_Work instruction:_
From the listing below, pull out all lines with "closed" in them.

_Dataset extract:_
+++

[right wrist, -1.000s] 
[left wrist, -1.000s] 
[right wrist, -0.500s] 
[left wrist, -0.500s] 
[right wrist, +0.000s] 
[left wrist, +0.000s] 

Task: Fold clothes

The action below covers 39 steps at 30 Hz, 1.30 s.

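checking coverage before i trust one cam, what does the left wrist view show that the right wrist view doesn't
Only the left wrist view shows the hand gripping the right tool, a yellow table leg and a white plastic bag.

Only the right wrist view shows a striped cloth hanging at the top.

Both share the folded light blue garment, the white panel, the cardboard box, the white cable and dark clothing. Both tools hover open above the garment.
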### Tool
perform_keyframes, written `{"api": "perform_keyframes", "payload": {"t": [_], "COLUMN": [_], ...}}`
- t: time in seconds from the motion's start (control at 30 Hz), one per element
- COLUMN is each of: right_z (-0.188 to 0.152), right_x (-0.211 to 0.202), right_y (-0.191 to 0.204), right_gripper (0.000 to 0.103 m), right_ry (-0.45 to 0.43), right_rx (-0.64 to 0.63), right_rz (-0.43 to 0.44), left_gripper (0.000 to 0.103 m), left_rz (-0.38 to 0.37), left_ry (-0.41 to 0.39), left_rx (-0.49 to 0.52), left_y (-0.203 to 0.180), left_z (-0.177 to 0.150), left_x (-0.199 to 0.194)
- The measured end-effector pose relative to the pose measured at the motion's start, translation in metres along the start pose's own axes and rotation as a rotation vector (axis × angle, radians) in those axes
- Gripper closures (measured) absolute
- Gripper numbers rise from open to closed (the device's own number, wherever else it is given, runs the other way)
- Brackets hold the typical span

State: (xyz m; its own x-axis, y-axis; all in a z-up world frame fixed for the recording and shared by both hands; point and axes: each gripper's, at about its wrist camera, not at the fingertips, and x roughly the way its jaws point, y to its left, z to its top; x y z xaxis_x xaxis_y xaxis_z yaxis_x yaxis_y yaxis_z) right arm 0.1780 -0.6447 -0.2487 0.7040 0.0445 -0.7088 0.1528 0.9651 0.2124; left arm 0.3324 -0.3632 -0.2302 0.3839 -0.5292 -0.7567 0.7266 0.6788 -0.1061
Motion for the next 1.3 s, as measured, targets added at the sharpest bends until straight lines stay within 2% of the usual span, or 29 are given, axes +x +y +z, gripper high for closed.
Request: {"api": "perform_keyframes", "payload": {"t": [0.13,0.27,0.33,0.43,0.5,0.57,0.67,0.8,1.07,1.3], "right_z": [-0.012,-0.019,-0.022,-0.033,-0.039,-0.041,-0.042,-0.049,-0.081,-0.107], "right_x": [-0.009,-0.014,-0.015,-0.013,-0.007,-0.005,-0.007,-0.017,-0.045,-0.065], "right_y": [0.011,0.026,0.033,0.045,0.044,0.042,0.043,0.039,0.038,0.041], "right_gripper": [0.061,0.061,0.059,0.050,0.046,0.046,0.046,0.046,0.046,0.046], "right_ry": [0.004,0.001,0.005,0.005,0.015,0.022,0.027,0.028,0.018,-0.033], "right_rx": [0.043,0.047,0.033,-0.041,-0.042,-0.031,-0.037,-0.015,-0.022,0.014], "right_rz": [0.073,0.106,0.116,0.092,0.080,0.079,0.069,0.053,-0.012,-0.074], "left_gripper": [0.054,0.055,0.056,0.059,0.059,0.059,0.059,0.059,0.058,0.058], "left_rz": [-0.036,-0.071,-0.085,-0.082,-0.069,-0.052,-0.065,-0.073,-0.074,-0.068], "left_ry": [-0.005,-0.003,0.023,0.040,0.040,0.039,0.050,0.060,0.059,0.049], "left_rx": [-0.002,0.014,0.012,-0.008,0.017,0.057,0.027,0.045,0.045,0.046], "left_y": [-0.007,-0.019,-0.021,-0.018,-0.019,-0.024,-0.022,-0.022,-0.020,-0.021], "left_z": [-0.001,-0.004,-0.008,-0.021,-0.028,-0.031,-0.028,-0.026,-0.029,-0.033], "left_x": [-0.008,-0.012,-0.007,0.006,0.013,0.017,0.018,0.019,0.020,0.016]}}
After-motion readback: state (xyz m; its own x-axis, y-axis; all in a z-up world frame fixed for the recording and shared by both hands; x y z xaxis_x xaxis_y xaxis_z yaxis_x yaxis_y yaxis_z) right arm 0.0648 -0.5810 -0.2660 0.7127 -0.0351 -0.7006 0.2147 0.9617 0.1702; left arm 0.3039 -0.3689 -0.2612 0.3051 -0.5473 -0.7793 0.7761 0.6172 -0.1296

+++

_Written answer:_
- Gripper numbers rise from open to closed (the device's own number, wherever else it is given, runs the other way)
Motion for the next 1.3 s, as measured, targets added at the sharpest bends until straight lines stay within 2% of the usual span, or 29 are given, axes +x +y +z, gripper high for closed.

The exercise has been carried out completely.